• Activity:
The whole listing is to be given again without alteration, except that its pictures are dropped.

• Exercise data:
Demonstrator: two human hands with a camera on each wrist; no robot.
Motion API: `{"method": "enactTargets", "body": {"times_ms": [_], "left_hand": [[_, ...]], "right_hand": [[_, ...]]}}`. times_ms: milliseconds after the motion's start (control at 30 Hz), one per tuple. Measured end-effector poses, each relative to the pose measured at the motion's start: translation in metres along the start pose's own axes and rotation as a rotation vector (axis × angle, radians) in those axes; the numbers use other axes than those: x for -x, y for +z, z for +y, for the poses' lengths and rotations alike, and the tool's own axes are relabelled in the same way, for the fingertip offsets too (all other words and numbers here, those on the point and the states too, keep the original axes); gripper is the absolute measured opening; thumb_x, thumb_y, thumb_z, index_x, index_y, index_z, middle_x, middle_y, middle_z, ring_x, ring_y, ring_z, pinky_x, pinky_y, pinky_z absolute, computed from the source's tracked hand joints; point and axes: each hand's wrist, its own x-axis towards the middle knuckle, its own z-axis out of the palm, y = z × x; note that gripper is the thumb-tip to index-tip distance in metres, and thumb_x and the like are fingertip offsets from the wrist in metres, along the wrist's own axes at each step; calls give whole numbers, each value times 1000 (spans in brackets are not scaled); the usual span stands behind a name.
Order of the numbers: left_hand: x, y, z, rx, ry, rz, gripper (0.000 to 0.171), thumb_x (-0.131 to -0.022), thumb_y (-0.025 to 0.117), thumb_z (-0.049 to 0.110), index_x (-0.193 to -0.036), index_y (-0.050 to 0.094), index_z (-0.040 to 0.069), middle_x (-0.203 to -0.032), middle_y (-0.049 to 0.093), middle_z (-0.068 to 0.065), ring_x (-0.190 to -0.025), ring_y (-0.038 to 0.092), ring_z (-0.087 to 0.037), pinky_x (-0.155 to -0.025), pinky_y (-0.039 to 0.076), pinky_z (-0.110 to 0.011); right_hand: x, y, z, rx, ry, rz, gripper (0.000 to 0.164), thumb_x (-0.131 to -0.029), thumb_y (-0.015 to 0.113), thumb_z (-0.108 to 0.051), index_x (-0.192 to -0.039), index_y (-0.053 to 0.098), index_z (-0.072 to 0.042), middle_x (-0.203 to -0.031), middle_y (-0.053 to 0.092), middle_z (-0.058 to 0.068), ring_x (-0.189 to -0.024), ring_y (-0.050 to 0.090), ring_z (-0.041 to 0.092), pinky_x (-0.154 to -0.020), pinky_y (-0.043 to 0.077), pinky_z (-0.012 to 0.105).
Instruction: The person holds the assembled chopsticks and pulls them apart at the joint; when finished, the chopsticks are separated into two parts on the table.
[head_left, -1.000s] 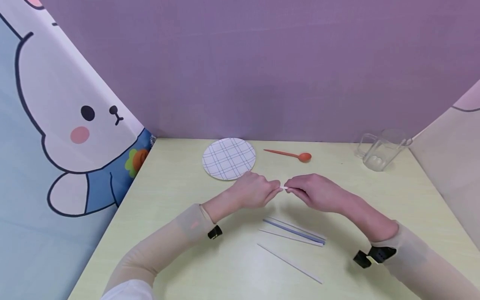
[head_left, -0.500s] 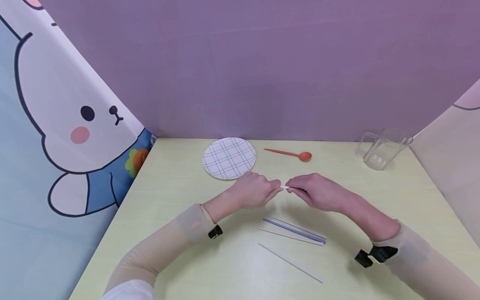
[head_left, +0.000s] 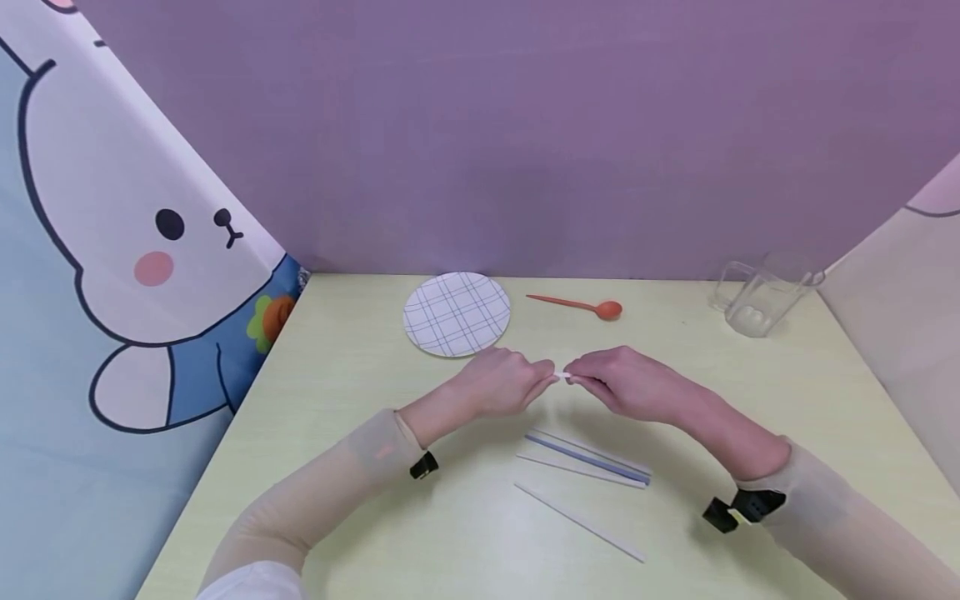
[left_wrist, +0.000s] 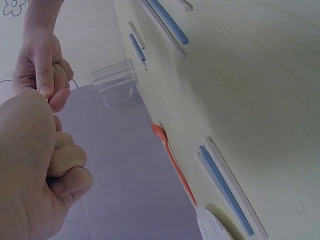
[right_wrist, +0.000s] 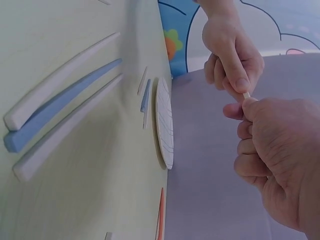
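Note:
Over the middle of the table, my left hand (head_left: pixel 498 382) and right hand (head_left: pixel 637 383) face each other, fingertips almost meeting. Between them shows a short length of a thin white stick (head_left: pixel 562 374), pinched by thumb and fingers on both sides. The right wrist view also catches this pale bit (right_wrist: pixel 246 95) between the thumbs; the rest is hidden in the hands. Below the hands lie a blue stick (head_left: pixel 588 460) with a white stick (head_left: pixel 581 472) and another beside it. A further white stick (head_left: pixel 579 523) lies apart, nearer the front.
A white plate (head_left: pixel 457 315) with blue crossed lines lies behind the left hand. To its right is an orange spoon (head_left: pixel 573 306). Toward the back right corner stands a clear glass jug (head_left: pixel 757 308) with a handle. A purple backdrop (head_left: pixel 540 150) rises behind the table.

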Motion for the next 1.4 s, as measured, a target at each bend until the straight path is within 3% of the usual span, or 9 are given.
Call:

• Exercise output:
Demonstrator: two human hands with a camera on each wrist; no robot.
Motion API: `{"method": "enactTargets", "body": {"times_ms": [_], "left_hand": [[_, ...]], "right_hand": [[_, ...]]}}`. times_ms: milliseconds after the motion's start (control at 30 Hz), one per tuple. Measured end-effector poses, each relative to the pose measured at the motion's start: translation in metres along the start pose's own axes and rotation as a rotation vector (axis × angle, radians) in those axes; the numbers use other axes than those: x for -x, y for +z, z for +y, for the poses' lengths and rotations alike, and the tool's own axes are relabelled in the same way, for the fingertip offsets too (all other words and numbers here, those on the point and the states too, keep the original axes); gripper is the absolute measured opening; thumb_x, thumb_y, thumb_z, index_x, index_y, index_z, middle_x, middle_y, middle_z, ring_x, ring_y, ring_z, pinky_x, pinky_y, pinky_z absolute, computed from the source's tracked hand joints; point and axes: each hand's wrist, its own x-axis towards the middle knuckle, its own z-axis out of the palm, y = z × x; note that gripper is the thumb-tip to index-tip distance in metres, and thumb_x and the like are fingertip offsets from the wrist in metres, along the wrist's own axes at each step; calls give whole numbers, each value times 1000 (spans in brackets are not scaled); the usual span stands behind a name.
Order of the numbers: left_hand: x, y, z, rx, ry, rz, gripper (0.000 to 0.171), thumb_x (-0.131 to -0.022), thumb_y (-0.025 to 0.117), thumb_z (-0.049 to 0.110), index_x (-0.193 to -0.036), index_y (-0.050 to 0.094), index_z (-0.040 to 0.069), middle_x (-0.203 to -0.032), middle_y (-0.049 to 0.093), middle_z (-0.068 to 0.065), ring_x (-0.190 to -0.025), ring_y (-0.038 to 0.092), ring_z (-0.087 to 0.037), pinky_x (-0.155 to -0.025), pinky_y (-0.039 to 0.076), pinky_z (-0.110 to 0.011); right_hand: x, y, z, rx, ry, rz, gripper (0.000 to 0.164), thumb_x (-0.131 to -0.029), thumb_y (-0.015 to 0.113), thumb_z (-0.108 to 0.051), index_x (-0.192 to -0.039), index_y (-0.053 to 0.098), index_z (-0.072 to 0.042), middle_x (-0.203 to -0.031), middle_y (-0.053 to 0.092), middle_z (-0.058 to 0.068), ring_x (-0.189 to -0.024), ring_y (-0.050 to 0.090), ring_z (-0.041 to 0.092), pinky_x (-0.154 to -0.020), pinky_y (-0.043 to 0.077), pinky_z (-0.012 to 0.105).
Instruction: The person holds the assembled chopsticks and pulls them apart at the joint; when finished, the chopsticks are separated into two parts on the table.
[head_left, -1.000s] 
[head_left, -0.500s] 
[head_left, +0.000s] 
[left_wrist, +0.000s] 
[right_wrist, +0.000s] 
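Note:
Over the middle of the table, my left hand (head_left: pixel 498 382) and right hand (head_left: pixel 637 383) face each other, fingertips almost meeting. Between them shows a short length of a thin white stick (head_left: pixel 562 374), pinched by thumb and fingers on both sides. The right wrist view also catches this pale bit (right_wrist: pixel 246 95) between the thumbs; the rest is hidden in the hands. Below the hands lie a blue stick (head_left: pixel 588 460) with a white stick (head_left: pixel 581 472) and another beside it. A further white stick (head_left: pixel 579 523) lies apart, nearer the front.
A white plate (head_left: pixel 457 315) with blue crossed lines lies behind the left hand. To its right is an orange spoon (head_left: pixel 573 306). Toward the back right corner stands a clear glass jug (head_left: pixel 757 308) with a handle. A purple backdrop (head_left: pixel 540 150) rises behind the table.
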
Motion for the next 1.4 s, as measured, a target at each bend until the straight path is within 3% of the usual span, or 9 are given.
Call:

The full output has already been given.